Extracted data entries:
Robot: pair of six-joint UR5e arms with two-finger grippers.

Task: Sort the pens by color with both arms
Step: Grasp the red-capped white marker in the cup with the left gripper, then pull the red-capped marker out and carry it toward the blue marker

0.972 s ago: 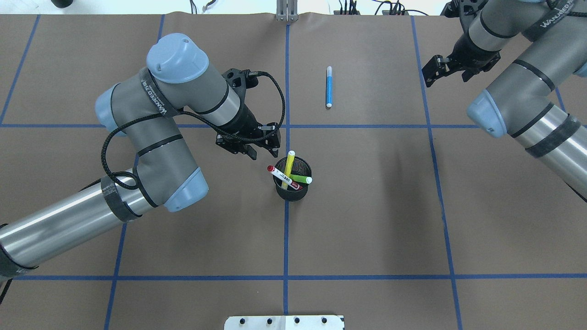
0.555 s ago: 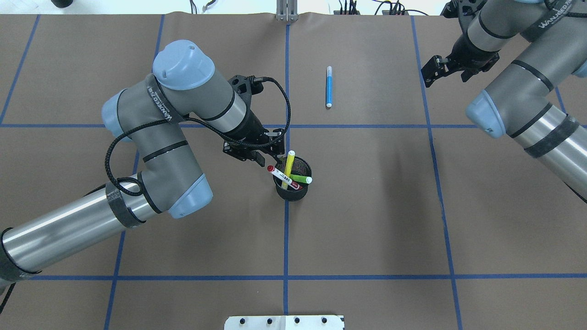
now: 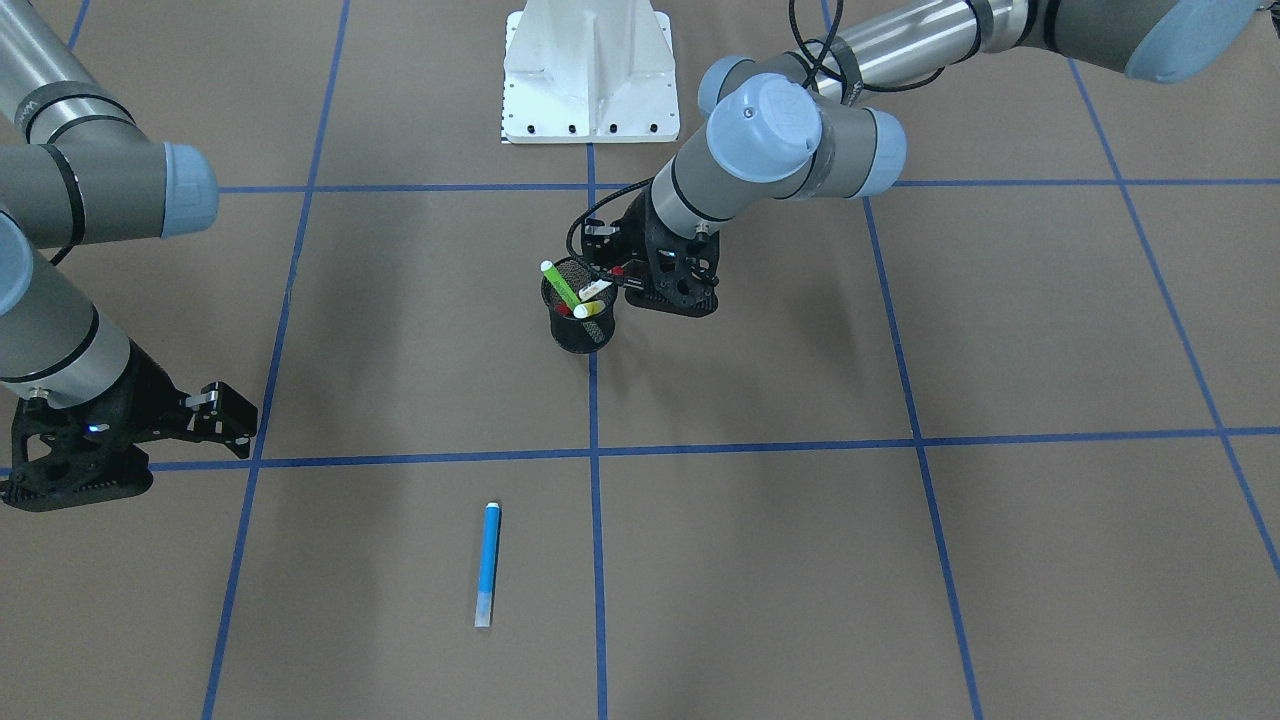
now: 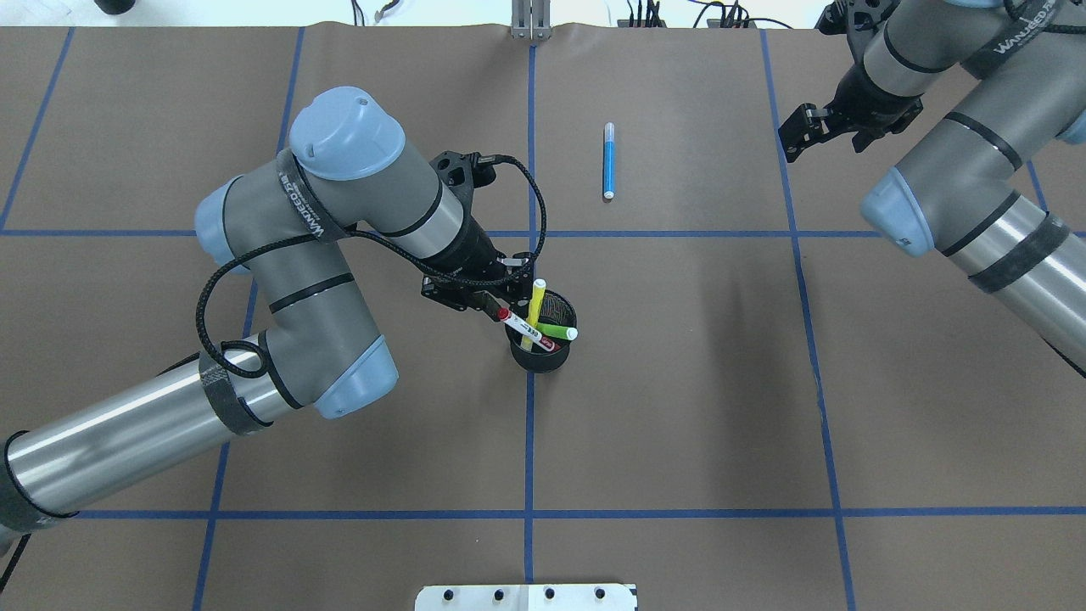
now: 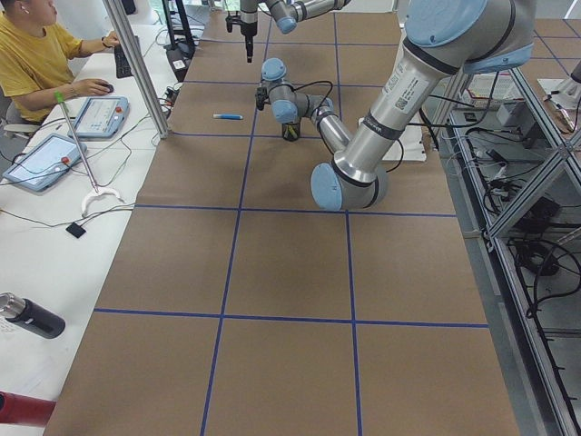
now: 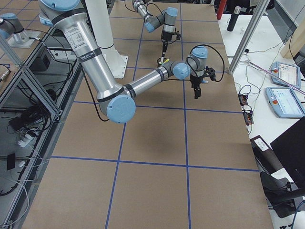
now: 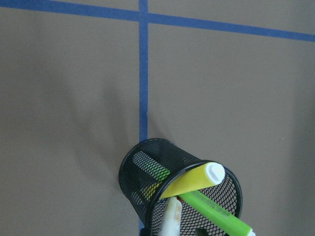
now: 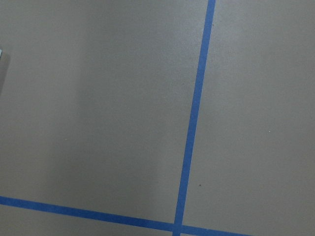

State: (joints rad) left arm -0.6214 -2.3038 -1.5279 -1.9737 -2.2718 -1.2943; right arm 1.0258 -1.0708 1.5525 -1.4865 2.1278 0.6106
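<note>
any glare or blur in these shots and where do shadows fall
Overhead exterior: a glare streak runs along the silver tube of the left arm, and the strip beyond the far edge of the table is blown out white. Left wrist-mounted: the black mesh cup throws a soft shadow up and left. Right wrist-mounted: only bare table and blue tape, no glare.

Grey left arm (image 4: 314,280), right arm (image 4: 976,153): light-blue joint caps (image 4: 344,136), looping black cable (image 4: 199,305), silver forearms (image 4: 110,445).
</note>
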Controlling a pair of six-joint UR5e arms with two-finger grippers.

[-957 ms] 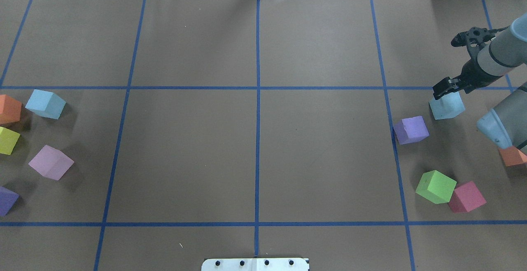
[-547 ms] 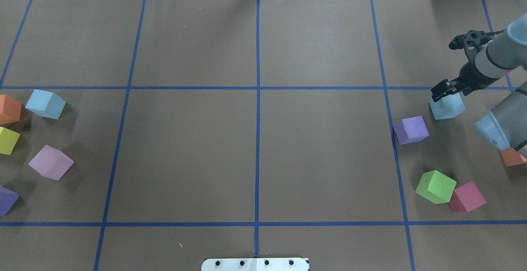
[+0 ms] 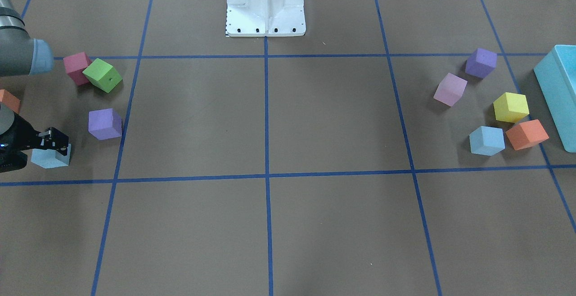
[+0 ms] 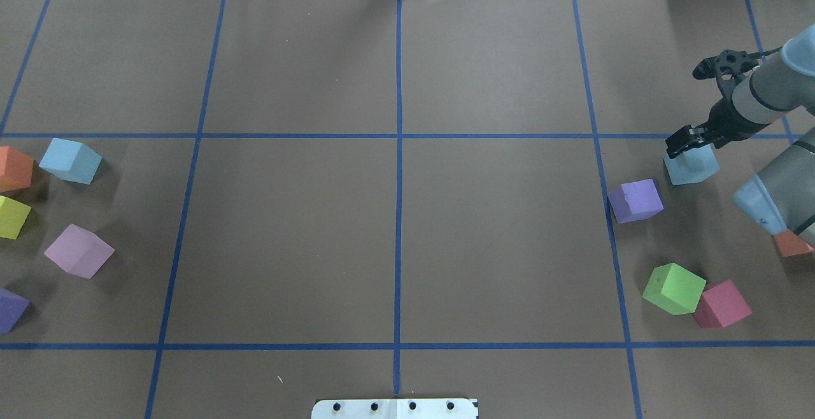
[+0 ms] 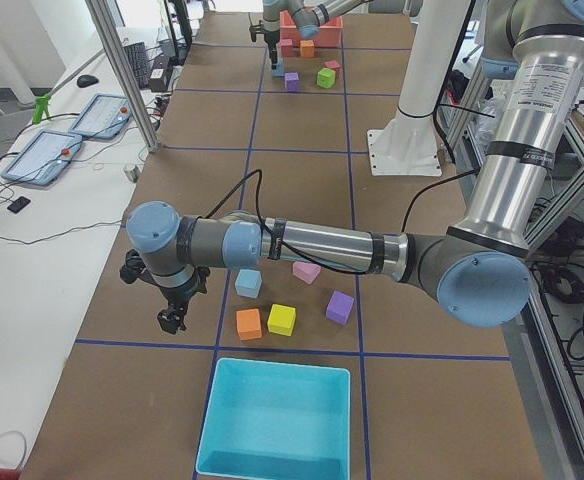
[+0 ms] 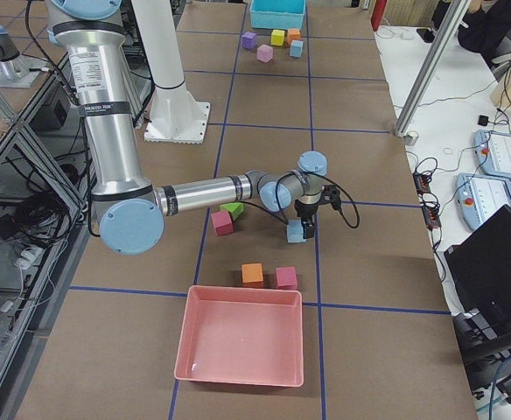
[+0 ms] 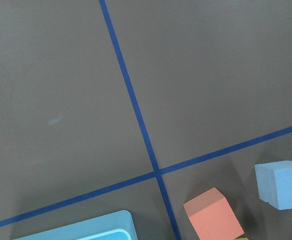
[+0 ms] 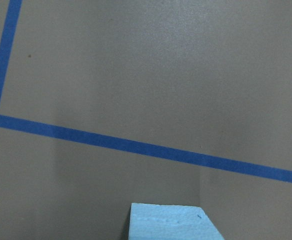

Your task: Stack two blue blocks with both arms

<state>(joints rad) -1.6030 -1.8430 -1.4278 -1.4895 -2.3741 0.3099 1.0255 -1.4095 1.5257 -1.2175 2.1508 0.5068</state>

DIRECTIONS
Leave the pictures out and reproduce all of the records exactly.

REPLY TO THE TASK
Robot: pair of six-joint UR5e arms with two-finger grippers.

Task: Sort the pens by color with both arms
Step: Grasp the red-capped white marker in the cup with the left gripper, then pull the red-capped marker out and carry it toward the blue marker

0.972 s ago: 
0.555 s ago: 
now: 
now: 
now: 
now: 
now: 
now: 

State: (joints rad) left arm -0.6214 -2.3038 -1.5279 -1.9737 -2.2718 -1.2943; right arm 1.0258 -1.0708 1.5525 -1.4865 2.1278 0.6106
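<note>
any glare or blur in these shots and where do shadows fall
Overhead exterior: a glare streak runs along the silver tube of the left arm, and the strip beyond the far edge of the table is blown out white. Left wrist-mounted: the black mesh cup throws a soft shadow up and left. Right wrist-mounted: only bare table and blue tape, no glare.

Grey left arm (image 4: 314,280), right arm (image 4: 976,153): light-blue joint caps (image 4: 344,136), looping black cable (image 4: 199,305), silver forearms (image 4: 110,445).
</note>
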Controlling a pair of six-joint UR5e arms with two-finger grippers.

[-957 ms] 
[-547 ms] 
[+0 ms] 
[+0 ms] 
[+0 ms] 
[+0 ms] 
[+0 ms] 
[+0 ms] 

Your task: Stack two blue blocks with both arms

<state>(joints rad) -1.6030 -1.8430 -1.4278 -1.4895 -2.3741 0.3099 1.0255 -1.4095 1.5257 -1.2175 2.1508 0.5068</state>

Nothing more is needed for this exercise.